Le dossier Amsterdam

Luc Dellisse,

En arrivant au cabinet du ministre de la culture wallonne, un mardi matin, j’ai croisé deux policiers postés sur le perron. Ils m’ont salué en flamand, ce qui m’a paru bizarre. A l’accueil, la préposée, que je connaissais de vue depuis longtemps, m’a demandé mes papiers. Je me suis mis à rire :

– Qu’est-ce qui se passe ? Je suis en disgrâce ?

– Och, non. Ce n’est pas ça. C’est à cause de la manifestation.

Je ne voyais pas le rapport, mais Montalban m’attendait. Il était toujours très ponctuel pour un directeur de cabinet. Je n’allais pas perdre mon temps en vaines plaintes. J’ai tiré mon portefeuille de ma poche.
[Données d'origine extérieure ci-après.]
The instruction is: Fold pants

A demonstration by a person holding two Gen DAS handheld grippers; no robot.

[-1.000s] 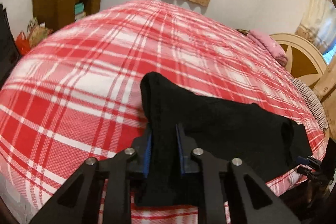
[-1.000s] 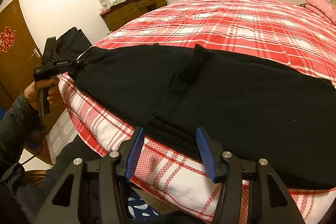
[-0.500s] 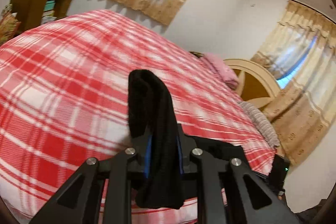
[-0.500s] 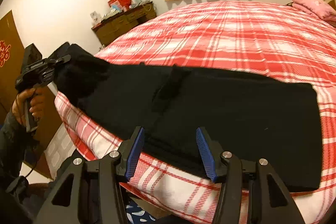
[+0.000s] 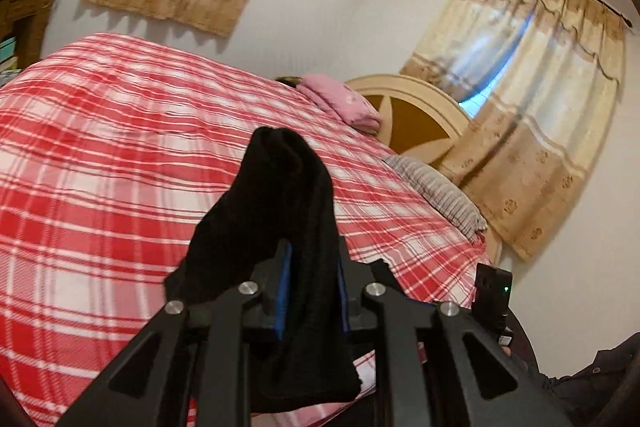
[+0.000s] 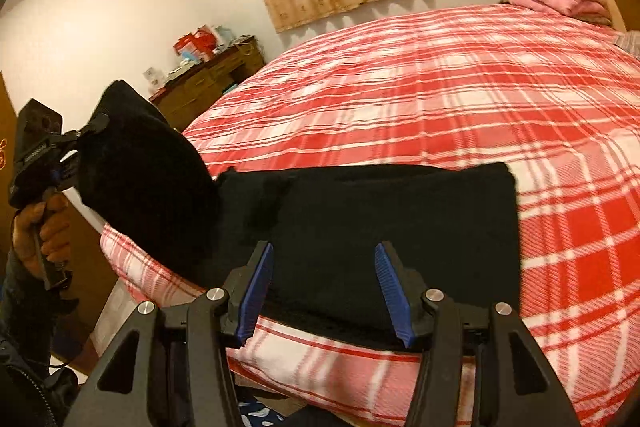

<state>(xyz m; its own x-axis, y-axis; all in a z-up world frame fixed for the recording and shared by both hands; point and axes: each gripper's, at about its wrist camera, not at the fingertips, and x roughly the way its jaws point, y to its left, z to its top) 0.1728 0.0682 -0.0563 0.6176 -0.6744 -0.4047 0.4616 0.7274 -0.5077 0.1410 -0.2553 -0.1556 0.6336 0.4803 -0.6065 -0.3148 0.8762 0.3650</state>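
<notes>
Black pants (image 6: 380, 219) lie folded lengthwise along the near edge of a bed with a red and white plaid cover (image 6: 440, 99). My left gripper (image 5: 312, 291) is shut on their left end, a thick black bunch (image 5: 280, 195) that sticks up past the blue pads. In the right wrist view that gripper (image 6: 68, 155) is held by a hand (image 6: 44, 227) at the far left, and the raised end (image 6: 144, 179) hangs above the bed's corner. My right gripper (image 6: 324, 255) stands open over the near hem of the flat part, its pads apart from the cloth.
A folded pink blanket (image 5: 340, 99) and a striped grey pillow (image 5: 436, 187) lie by the cream headboard (image 5: 420, 107). A wooden dresser (image 6: 212, 83) with boxes stands against the far wall. Curtained windows (image 5: 520, 107) are behind the bed. The plaid cover beyond the pants is bare.
My left gripper has lifted the pants' end off the bed and swung it up and toward the right. The flat part on the bed looks shorter. The right gripper has shifted a little and stays open.
</notes>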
– Une manifestation de quoi ?

– C’est les militants du Vlaamse Vlak qui défilent sur Bruxelles.

Je lui trouvais un petit accent, à la préposée ; une modulation pas vraiment namuroise ou carolorégienne. Je lui ai demandé son nom. Gerda Verdonck. D’accord. De son côté elle jetait un coup d’œil sur ma carte d’identité. Elle a vu mon lieu de naissance. Nos regards se sont croisés. D’accord.

Dans son bureau, Albert Montalban écrivait à l’encre rouge des indications rageuses sur un épais document. Il en était à l’avant-dernière page. Il avait un peu bu, juste assez pour condescendre à me regarder. Sur le plateau, entre les deux verres à pied et la bouteille de Puligny à moitié pleine, il y avait une mince chemise en carton. Montalban a fini par la prendre. Il l’a feuilletée par-dessous ses sourcils broussailleux, puis, avec un regard de méfiance :

– Tu parles le hollandais, je crois ?

– Qui est-ce qui t’a dit ça ? Jean-Pierre Carrol?

– Ne prends pas cet air consterné. Il n’y a pas de honte à ça.

– Je l’ai appris à l’école primaire. C’était il y a longtemps.

– Tu peux partir mardi prochain à Amsterdam ?

– Pour quoi faire ?

– Il est question que nous y ouvrions un centre culturel.

– Ah bon !

– Ça a l’air de te déplaire ?

– Pourquoi à Amsterdam ?

– Oh, ils en ouvrent un chez nous. La réciprocité.

On voyait bien que ça lui semblait ridicule, cette histoire de centre culturel réciproque. C’est sans doute pour ça qu’il voulait me la confier. Il avait des choses plus hautes ou plus obscures à régler. J’aurais préféré qu’il me propose une mission valorisante. J’avais quelques petits talents et je n’aurais pas détesté qu’on y ait recours. Le fait de parler hollandais me paraissait le plus dérisoire de tous, et le plus inutile.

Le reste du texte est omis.